One of the last reports NYS Comptroller Alan G. Hevesi oversaw before his administration was overcome with scandal was issued in December 2005 and entitled "The Benefits of Renewable Energy for New York State." In it he notes the political goal set by the NYS Public Service Commission in 2004 of achieving 25% of the State's electrical energy from renewable resources by 2013 (including, in addition to hydropower, "new renewables" like solar, wind, and biomass). The report indicates that California's goal is 20% by 2010, while New York has already achieved that goal primarily with clean hydropower. It then goes on to investigate the economic ramifications of investing more taxpayer subsidy in "new renewables." Nothing is said about nuclear power, which is clean but uses an ore that is not technically renewable.
Overall, the report is thorough, if somewhat dated. One question that's begged is how the PSC chose its 25% goal. In our real world, this is probably how: it's a round number that rolls easily off the tongues of politicians - increase by 5% over 10 years - not 3% or 4% or 6%, but a nice, round 5%.
Since 2004 much more experience is available from nations that have already invested more heavily in wind power than we have in the US. What's been learned from our European neighbors is that wind power does not displace conventional generating capacity, which must always be available "on line" to kick in whenever the wind dies down. It's difficult, at best, to turn hydropower or nuclear plants on and off and not economical, clean, or easy to run fossil fuel plants on a variably intermittent basis. A factory, office building, or home could never rely on wind power for its electrical needs.
Unfortunately, Mr. Hevesi's analysts focus only on economic speculations that make little distinction between sources of power: to them each MW generated is equivalent, no matter what its source or when it's available to the grid. As a result, sources like solar (which only generates when the sun shines) and wind (which only generates when the wind blows) are simply added interchangeably to the mix with biomass and conventional power. And of the former two, wind is by far the more variable, endlessly taxing the grid's ability to adapt to its intermittent contributions.

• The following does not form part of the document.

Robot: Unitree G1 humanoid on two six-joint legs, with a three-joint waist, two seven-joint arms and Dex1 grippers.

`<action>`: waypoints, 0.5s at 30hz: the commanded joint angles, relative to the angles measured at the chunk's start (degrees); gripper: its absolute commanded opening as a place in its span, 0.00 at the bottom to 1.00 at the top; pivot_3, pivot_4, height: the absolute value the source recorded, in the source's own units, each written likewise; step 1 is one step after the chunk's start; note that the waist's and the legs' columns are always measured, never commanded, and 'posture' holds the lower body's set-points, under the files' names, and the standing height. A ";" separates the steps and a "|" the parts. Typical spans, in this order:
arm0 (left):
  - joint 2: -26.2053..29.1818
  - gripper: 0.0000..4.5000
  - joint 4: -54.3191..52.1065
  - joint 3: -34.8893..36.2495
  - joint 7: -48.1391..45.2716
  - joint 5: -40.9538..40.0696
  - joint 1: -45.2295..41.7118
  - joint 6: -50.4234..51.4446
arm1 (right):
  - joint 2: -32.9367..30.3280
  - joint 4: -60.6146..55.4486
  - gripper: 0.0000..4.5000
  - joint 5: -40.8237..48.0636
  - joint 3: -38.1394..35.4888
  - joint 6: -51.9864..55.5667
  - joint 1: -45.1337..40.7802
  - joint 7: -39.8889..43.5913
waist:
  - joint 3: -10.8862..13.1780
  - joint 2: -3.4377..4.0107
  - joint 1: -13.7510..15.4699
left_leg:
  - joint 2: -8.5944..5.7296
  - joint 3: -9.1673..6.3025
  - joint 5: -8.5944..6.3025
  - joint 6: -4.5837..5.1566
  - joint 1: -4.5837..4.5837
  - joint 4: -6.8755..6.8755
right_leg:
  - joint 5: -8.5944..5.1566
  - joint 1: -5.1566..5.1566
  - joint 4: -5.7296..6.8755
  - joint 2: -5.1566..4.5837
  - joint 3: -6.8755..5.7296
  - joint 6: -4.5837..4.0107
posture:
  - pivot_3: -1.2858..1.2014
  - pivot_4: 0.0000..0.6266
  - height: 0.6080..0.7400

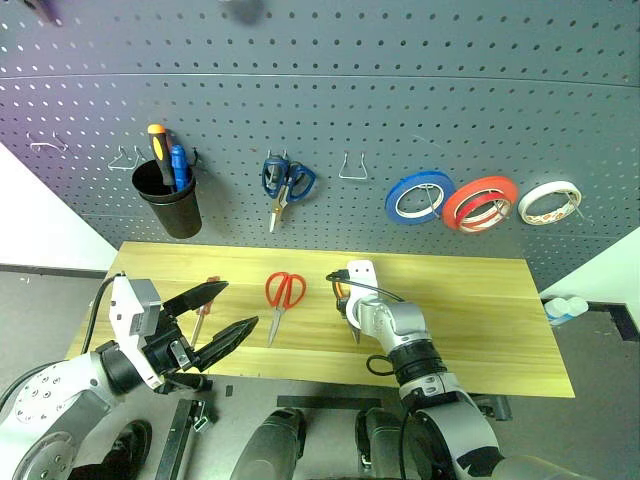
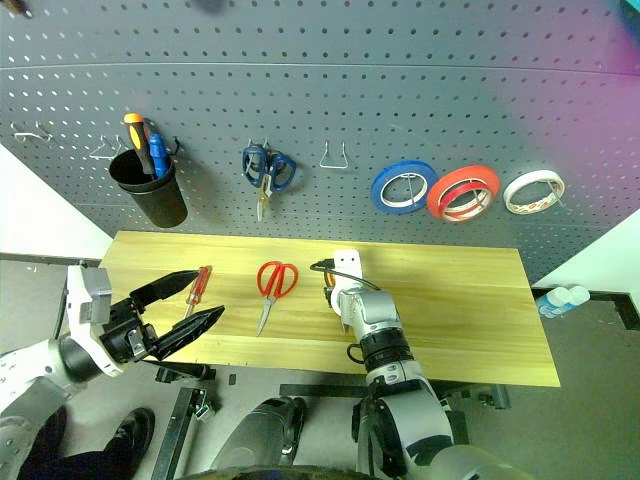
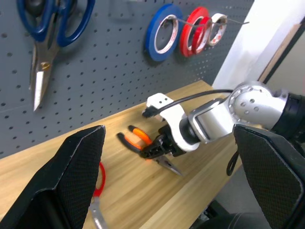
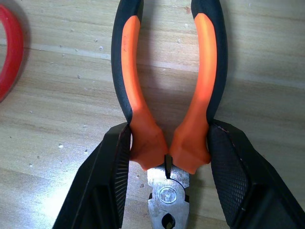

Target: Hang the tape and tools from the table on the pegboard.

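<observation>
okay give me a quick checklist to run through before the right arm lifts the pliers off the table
1. Right gripper straddles the pliers near the pivot, a finger against each handle: ok.
2. Grip fully closed and firm: cannot tell; the fingers touch the handles, but tightness is not visible.
3. Pliers lying flat on the table: ok.
4. Red-handled scissors lie apart from the pliers, clear of the lift: ok.
5. Free hook on the pegboard between the blue scissors and the blue tape: ok.
6. Left gripper open, holding nothing, off to the side over the red screwdriver: ok.
</observation>
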 commanded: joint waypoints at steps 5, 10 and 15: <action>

The report sagely notes that wind farm projects in the New York, including those "in both Chautauqua and Steuben counties" have run into significant local opposition. It goes on to note: "Prior to its expiration at the end of 2002, a review process for siting generation facilities with a capacity of 80 MW or more was set forth in Article X of the New York State Public Service Law. A renewal of Article X would provide for the disclosure and debate of concerns about construction and operation of larger-scale renewable energy projects, and also, as previously designed, guarantee opportunities for public involvement. In addition to the requirement that those entities applying to construct generating facilities must carry out a meaningful public involvement program, Article X provided for the creation of an intervenor fund for each project. Proceeds from the intervenor funds were distributed to municipal and other local parties to help defray the expenses of expert witnesses and consultants." Contrary to the Hevesi Report's recommendations, however, Article X was not renewed, and localities throughout the state have been left to their own inadequate resources in evaluating the well-funded sales pitches of private wind power speculators.
Looking at greenhouse gas reduction by cutting back on fossil fuel generation, what is needed first are diligent applications of conservation, like New York's STAR program, accompanied by deeper investment in reliable alternative technologies like safe 21st century nuclear power. If we go on slavishly applying ideas that seemed progressive 3 years ago and ignoring the experience of our European brothers and sisters until our beautiful land is littered with hundreds if not thousands of dysfunctional wind turbines, then we'll discover for ourselves the folly of it all: we will have filled our beautiful recreational areas with noisy machinery and ruined our viewscapes at taxpayer expense all for nothing but a clutter of obsolete equipment rapidly depreciating on our hilltops and shorelines. For those with a living hope for our future, there must be a better way.